Ce n’est que récemment que des précisions ont été livrées sur cette affaire. Selon la version officielle des autorités rwandaises, la police militaire tentait d’empêcher des prisonniers de voler ses armes, ces derniers voulant les utiliser pour mener un violent mouvement de protestation dans la prison. La justice militaire a été chargée de mener une enquête sur ces allégations.

Amnesty International craint que cette enquête ne présente pas toutes les garanties nécessaires en matière d’impartialité et d’indépendance. L’organisation a reçu des informations donnant une version des faits différente de celle présentée officiellement par le gouvernement.

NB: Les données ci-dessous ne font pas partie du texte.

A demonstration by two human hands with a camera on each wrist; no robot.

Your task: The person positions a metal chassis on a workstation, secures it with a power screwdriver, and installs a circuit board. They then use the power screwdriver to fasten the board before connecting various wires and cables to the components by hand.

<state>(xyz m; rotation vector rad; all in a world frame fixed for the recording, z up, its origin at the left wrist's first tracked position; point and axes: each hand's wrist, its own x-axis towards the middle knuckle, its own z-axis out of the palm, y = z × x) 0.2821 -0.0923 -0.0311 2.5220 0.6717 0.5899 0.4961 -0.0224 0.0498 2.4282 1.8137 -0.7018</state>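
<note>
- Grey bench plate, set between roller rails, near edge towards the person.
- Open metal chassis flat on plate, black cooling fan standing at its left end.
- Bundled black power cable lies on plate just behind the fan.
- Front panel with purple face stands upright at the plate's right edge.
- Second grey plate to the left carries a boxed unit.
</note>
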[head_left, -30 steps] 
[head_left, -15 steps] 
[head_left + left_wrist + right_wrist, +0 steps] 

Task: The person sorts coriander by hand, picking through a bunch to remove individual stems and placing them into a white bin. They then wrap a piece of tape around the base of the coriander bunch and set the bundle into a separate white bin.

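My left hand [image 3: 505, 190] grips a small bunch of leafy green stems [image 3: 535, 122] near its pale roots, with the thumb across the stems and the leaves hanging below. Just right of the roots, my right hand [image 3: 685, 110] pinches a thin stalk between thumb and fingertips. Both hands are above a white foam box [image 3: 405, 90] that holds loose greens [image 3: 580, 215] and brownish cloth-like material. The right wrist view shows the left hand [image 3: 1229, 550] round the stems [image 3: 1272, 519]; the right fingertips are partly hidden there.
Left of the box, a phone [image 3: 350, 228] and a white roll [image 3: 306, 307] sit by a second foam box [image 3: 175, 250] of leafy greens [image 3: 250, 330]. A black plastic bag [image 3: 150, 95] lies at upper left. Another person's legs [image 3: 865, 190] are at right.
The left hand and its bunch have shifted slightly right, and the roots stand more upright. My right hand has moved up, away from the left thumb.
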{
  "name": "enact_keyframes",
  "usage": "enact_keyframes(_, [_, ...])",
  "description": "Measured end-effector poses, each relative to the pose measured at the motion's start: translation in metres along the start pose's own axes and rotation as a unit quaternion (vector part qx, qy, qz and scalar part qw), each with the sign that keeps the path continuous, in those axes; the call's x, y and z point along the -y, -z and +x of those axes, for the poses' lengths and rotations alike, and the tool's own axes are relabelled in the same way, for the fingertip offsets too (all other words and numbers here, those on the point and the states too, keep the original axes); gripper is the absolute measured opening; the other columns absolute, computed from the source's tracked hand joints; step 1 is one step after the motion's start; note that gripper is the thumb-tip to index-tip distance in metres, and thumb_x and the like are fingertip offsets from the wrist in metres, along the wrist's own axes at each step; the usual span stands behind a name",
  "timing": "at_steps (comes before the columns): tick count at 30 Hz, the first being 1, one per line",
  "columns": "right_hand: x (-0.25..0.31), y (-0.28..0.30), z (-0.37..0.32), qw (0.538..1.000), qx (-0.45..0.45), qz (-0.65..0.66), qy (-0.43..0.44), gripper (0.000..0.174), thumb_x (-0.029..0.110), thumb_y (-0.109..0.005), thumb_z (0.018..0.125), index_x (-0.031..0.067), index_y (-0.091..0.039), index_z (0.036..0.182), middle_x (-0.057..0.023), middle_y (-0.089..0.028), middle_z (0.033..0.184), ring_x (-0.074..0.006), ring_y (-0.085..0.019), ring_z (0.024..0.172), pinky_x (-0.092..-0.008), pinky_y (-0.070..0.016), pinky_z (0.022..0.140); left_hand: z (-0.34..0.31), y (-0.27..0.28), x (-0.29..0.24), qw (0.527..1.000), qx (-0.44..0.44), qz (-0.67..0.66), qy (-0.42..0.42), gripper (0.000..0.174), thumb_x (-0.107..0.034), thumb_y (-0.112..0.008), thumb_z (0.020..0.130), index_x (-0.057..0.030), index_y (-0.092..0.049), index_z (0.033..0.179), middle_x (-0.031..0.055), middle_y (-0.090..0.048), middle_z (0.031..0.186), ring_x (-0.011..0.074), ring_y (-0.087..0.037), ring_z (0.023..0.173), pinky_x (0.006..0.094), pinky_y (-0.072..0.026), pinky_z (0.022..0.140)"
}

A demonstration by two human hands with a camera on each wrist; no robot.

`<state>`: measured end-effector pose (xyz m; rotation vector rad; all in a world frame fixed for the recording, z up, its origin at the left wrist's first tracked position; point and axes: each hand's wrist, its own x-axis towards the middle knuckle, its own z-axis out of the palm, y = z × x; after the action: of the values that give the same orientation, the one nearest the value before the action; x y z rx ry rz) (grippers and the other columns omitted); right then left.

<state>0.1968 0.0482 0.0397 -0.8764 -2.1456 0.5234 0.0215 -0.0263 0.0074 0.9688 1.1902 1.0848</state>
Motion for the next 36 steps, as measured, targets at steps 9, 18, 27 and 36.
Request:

Selon certaines sources, le 21 décembre, dans le centre de détention militaire de Mulindi, un détenu a été agressé par des gardiens parce qu’il avait consommé du cannabis. Cet incident a déclenché une vague de protestation parmi les détenus. Ils avaient dénoncé des mauvais traitements commis dans ce centre de détention et le fait qu’ils n’avaient pas bénéficié de la mesure de libération conditionnelle accordée à des détenus civils. Plusieurs dizaines de prisonniers ont alors lancé un mouvement de protestation et bouclé la cour du bâtiment. Estimant que la situation était critique, les autorités de Mulindi ont demandé l’intervention de la police militaire. Lorsqu’elle est arrivée sur les lieux, celle-ci a en vain essayé de débloquer les portes de la cour. Elle aurait ensuite encerclé cette cour et tiré avec des kalachnikovs et des mitrailleuses sur les détenus non armés. Si cette version des faits est confirmée, notamment si la police militaire a tiré sur des détenus non armés, il s’agit alors d’un cas de violation du droit à la vie et de recours excessif à la force.

Les Principes de base des Nations unies sur le recours à la force et l’utilisation des armes à feu par les responsables de l’application des lois, qui représentent les normes minimales auxquelles doivent se conformer les forces de l’ordre, prévoient notamment une stricte limitation de l’utilisation de la force et disposent en particulier que les responsables de l’application des lois « ne recourront intentionnellement à l’usage meurtrier d’armes à feu que si cela est absolument inévitable pour protéger des vies humaines ».

Amnesty International demande instamment qu’une enquête impartiale et exhaustive soit ouverte rapidement sur ces événements. Pour être efficace, cette enquête devra être conforme aux dispositions des normes internationales relatives aux droits humains et du droit international humanitaire, notamment aux Principes de base des Nations unies sur le recours à la force et l’utilisation des armes à feu par les responsables de l’application des lois, et comprendre une autopsie appropriée ainsi que la réunion et l’analyse de tous les éléments de preuve matériels et littéraux et déclarations des témoins. Les conclusions de cette enquête devront être rendues publiques.

Si des preuves suffisantes sont réunies, les autorités compétentes devront alors déférer à la justice tous les responsables présumés de ces morts et des blessures qui ont été infligées à d’autres détenus.

Complément d’information

Le 1er janvier 2003, le président rwandais a pris un décret accordant à quelque 50 000 prisonniers une libération conditionnelle. À la suite de cette décision, entre 2003 et 2005, plusieurs milliers de prisonniers ont bénéficié d’une libération conditionnelle au motif qu’ils avaient avoué leur participation au génocide. La dernière vague de libérations a eu lieu en août 2005 : 36 000 prisonniers ont ainsi été relâchés à la faveur d’une libération conditionnelle. Rares sont ceux qui étaient passés en jugement. Certains avaient déjà passé en détention plus que le temps maximum auquel ils auraient pu être condamnés s’ils avaient été reconnus coupables des crimes dont ils étaient accusés. Ces décisions ont été prises en partie pour que les détenus soient jugés par des tribunaux gacaca, devant lesquels ils auraient à livrer des informations supplémentaires sur les crimes commis par d’autres, et en partie pour remédier à la surpopulation dans les prisons. La surpopulation et les conditions sanitaires déplorables dans les centres de détention rwandais constituent souvent pour les détenus un traitement cruel, inhumain et dégradant.